UbuWeb on archiving

UbuWeb returns:

“In a moment when our collective memory is being systemically eradicated, archiving reemerges as a strong form of resistance, a way of preserving crucial, subversive, and marginalized forms of expression. We encourage you to do the same. All rivers lead to the same ocean: find your form of resistance, no matter how small, and go hard. It’s now or never. Together we can prevent the annihilation of the memory of the world.”

Jonas Mekas on Shadows

“A $15,000 film is financially unbeatable. Television cannot kill it. The apathy of the audience cannot kill it. Theatrical distributors cannot kill it. It is free.”

— Jonas Mekas on John Cassavetes’s Shadows

Emily Dickinson on silence

“Silence is all we dread.
There’s Ransom in a Voice –
But Silence is Infinity.”

— Emily Dickinson

Václav Havel on Totalitarianism

“At the bottom of all this lies a vague stress: people are either nervous, anxious, irritated, or else they are apathetic. They look as if they expect to be hit from an unexpected quarter. Calm and certainty have been replaced by aggression.

It is the stress of people living under a constant threat. It is the stress of people compelled, every day, to deal with absurdity and nothingness.”

— Václav Havel, Stories and Totalitarianism

Ray Bradbury on writing

“I tell people, Make a list of ten things you hate and tear them down in a short story or poem. Make a list of ten things you love and celebrate them. When I wrote Fahrenheit 451 I hated book burners and I loved libraries. So there you are.”

— Ray Bradbury

Virginia Woolf on clarity

“One may not make things more clear by talking about them, but one can infect others with the same desire.”

— Virginia Woolf

Hannah Arendt on belief

“In an ever-changing, incomprehensible world the masses had reached the point where they would, at the same time, believe everything and nothing, think that everything was possible and that nothing was true. … Mass propaganda discovered that its audience was ready at all times to believe the worst, no matter how absurd, and did not particularly object to being deceived because it held every statement to be a lie anyhow. The totalitarian mass leaders based their propaganda on the correct psychological assumption that, under such conditions, one could make people believe the most fantastic statements one day, and trust that if the next day they were given irrefutable proof of their falsehood, they would take refuge in cynicism; instead of deserting the leaders who had lied to them, they would protest that they had known all along that the statement was a lie and would admire the leaders for their superior tactical cleverness.”

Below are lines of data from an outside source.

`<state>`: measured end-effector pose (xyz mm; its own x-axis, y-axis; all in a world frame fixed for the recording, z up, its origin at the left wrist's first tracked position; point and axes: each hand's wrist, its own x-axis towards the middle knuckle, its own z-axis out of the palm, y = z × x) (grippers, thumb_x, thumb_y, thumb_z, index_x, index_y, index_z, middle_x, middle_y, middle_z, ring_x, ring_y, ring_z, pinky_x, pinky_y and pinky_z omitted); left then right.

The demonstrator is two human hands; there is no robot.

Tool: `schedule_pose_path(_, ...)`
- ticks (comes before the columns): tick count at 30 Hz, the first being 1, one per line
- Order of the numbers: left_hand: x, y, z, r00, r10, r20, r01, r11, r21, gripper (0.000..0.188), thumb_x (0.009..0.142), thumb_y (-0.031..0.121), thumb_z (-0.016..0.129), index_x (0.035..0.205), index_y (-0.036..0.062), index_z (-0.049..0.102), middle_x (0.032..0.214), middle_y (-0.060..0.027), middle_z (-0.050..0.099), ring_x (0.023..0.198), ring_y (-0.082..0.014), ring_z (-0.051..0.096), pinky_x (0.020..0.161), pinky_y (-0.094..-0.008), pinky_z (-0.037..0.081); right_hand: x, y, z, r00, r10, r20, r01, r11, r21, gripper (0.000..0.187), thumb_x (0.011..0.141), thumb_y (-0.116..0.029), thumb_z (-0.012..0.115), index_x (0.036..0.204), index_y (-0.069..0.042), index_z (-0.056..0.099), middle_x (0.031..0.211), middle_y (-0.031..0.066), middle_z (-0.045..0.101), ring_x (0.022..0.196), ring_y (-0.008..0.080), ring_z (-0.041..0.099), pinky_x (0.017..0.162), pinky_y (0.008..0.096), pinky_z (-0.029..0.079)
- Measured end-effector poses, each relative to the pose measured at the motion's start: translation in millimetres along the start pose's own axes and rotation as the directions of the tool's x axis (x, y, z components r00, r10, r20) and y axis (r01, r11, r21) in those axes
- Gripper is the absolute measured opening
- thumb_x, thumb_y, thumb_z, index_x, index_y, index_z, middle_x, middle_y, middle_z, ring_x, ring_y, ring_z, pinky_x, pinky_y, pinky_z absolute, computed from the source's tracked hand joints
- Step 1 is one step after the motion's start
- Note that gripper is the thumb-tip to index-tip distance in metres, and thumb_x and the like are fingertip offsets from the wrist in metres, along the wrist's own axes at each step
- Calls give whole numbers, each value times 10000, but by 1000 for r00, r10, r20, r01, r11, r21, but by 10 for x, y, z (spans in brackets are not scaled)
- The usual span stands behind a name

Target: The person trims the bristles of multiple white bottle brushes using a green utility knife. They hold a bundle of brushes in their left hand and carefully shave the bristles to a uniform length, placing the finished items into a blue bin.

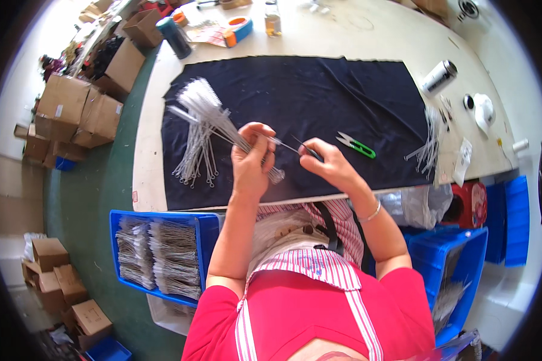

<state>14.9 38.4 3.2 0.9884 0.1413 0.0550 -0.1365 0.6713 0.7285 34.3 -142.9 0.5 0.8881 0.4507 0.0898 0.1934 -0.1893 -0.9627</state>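
My left hand (253, 157) is closed around a bundle of thin wire straw brushes (226, 127), their white bristle ends fanning out to the upper left. One brush (277, 142) sticks out from its fingertips toward my right hand (331, 165). My right hand is closed on a small dark tool (312, 151) with a thin tip; its exact kind is hard to make out. Under the bundle, more brushes with looped wire ends (194, 157) lie on the dark cloth (301, 84). Green-handled thread snips (358, 146) rest to the right of my right hand.
Another pile of brushes (429, 144) lies at the cloth's right edge. A thermos (439, 77), a dark bottle (173, 37) and a tape dispenser (239, 27) stand on the table. A blue crate (208, 240) of brushes sits at left, another blue crate (473, 265) at right.
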Motion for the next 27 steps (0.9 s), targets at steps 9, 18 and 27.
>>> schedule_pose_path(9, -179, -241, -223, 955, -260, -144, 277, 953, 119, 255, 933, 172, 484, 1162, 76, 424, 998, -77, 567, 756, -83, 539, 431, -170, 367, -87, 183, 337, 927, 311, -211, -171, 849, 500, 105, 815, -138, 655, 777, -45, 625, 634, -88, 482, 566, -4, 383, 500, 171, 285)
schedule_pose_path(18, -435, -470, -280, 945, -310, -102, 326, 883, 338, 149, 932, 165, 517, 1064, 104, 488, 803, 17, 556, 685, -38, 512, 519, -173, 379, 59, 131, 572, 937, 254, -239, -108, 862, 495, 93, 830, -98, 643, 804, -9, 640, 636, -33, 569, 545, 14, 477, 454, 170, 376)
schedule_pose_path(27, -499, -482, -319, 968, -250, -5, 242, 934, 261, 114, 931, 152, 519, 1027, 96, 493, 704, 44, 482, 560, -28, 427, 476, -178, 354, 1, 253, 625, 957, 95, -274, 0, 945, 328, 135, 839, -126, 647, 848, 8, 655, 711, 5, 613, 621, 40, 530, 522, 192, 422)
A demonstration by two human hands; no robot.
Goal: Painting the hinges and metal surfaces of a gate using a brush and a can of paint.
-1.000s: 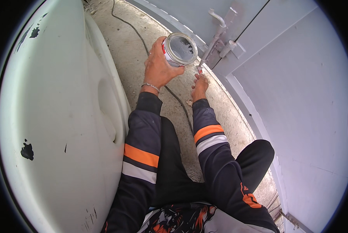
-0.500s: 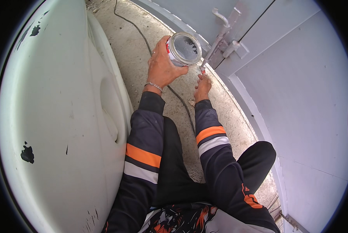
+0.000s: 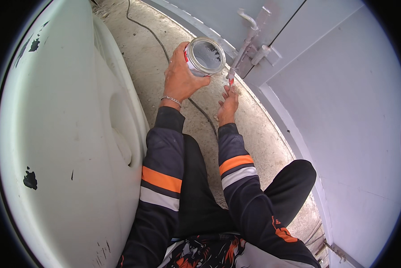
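Note:
An open round paint can (image 3: 188, 62) with grey paint inside is gripped around its side by my left hand (image 3: 179, 78), tilted so that its mouth faces me. My right hand (image 3: 228, 105) pinches a thin paintbrush (image 3: 231, 82) with a red part. The tip of the brush is at the lower end of the grey-painted metal bolt (image 3: 240, 56) on the gate; its bristles are too small to make out. The can is just left of the bolt, apart from it.
The grey metal gate (image 3: 334, 98) rises close on my right. A pale car bumper (image 3: 75, 134) with chipped paint stands close on my left. Along the concrete ground (image 3: 142, 49) between them runs a dark cable (image 3: 158, 39). My bent knee (image 3: 294, 178) is near the gate.
The whole view has shifted slightly, so things appear a little further left. My right hand has turned a little and sits slightly lower from the bolt's end. The can remains in my left hand.

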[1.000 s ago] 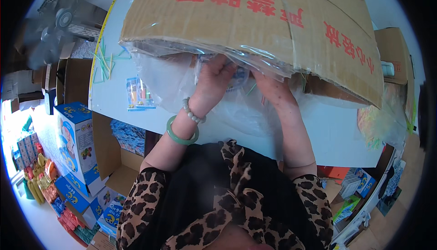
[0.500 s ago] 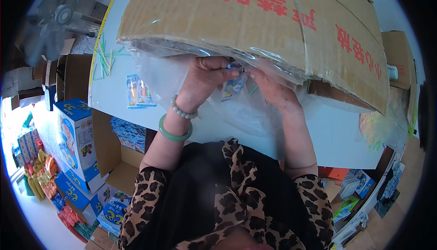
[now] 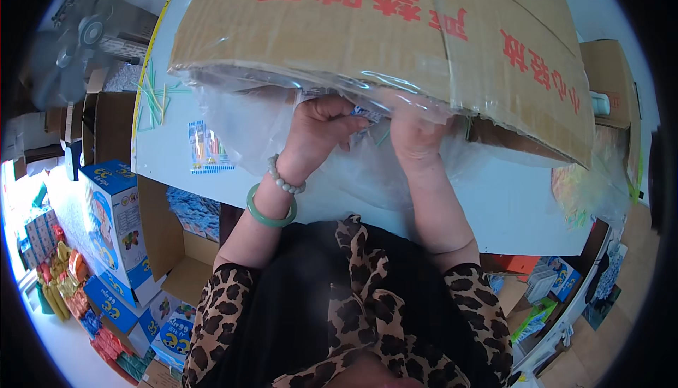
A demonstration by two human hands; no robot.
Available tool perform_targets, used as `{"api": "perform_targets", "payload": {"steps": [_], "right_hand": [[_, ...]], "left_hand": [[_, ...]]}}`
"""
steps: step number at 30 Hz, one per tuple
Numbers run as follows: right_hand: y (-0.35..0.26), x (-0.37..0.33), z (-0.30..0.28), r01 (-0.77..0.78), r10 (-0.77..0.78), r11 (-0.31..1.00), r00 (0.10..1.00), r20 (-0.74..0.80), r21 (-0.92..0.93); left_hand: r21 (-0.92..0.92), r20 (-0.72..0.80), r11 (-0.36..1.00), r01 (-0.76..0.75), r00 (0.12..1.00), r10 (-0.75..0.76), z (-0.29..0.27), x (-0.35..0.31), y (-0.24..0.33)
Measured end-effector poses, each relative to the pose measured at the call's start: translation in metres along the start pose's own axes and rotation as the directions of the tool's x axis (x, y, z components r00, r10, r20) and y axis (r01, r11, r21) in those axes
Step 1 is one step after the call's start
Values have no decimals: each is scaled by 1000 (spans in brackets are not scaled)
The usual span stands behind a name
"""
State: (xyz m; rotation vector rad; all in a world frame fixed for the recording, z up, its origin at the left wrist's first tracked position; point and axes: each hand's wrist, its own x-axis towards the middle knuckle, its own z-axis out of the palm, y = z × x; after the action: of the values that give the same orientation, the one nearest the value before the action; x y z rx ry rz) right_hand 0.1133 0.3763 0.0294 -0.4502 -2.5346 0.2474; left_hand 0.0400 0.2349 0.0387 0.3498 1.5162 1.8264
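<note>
A large cardboard box (image 3: 318, 35) with red printing lies on its side, its mouth toward me and a clear plastic liner (image 3: 353, 172) spilling out over the table. At that mouth my left hand (image 3: 321, 127) is closed, thumb and fingers pinching a small blue-and-white plastic packet (image 3: 369, 113). My right hand (image 3: 415, 134) reaches in beside it under the box's edge; clear film and blur hide its fingers. Left of the liner, packets of coloured sticks (image 3: 207, 148) with blue-and-white ends lie flat on the table.
Loose green sticks (image 3: 154, 102) lie on the white table (image 3: 522, 211) near its left edge. An open carton (image 3: 162, 225) of blue packets stands below left, by blue-and-white boxes (image 3: 116, 211). A bag of coloured sticks (image 3: 586, 183) sits at the right edge.
My right hand has pushed farther into the box mouth, its fingers now behind the film. The packet, which hung between my hands, now shows less and sits higher by my left fingertips.
</note>
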Motion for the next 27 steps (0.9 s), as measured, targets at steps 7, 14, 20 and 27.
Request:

— Hannah Arendt, The Origins of Totalitarianism

Blaise Pascal on the Stoics

“What the Stoics propose is so difficult and vain. The Stoics claim that all those who fall short of the highest degree of wisdom are equally foolish and vicious, as if those who were in two inches of water [were to be called as wet as those right in]. They conclude that what one can sometimes do one can always do, and that, since the desire for glory certainly causes those who have it to do something, they think others could do the same.”

— Blaise Pascal

Paul Bacon on designing

Paul Bacon on his approach to design:

“I always tell myself: ‘You’re not the star of the show. The author took three and a half years to write the goddamn thing and the publisher is spending a fortune on it, so just back off.”

— (via)

Milton Glaser on clichés

“Clichés are the basic tool of communication, so you have to be careful about how you use them, but you frequently find that they are the most powerful instrument you have in reaching people. But they are, after all, things that are commonly known, and you are always dealing in the realm of what is already known. If something is so ordinary and unsurprising in its observation, people simply won’t pay attention to it, and that is the other question of provocation. You have to re-imagine them. How can you penetrate people’s immunity is always the fundamental question of a designer’s work.”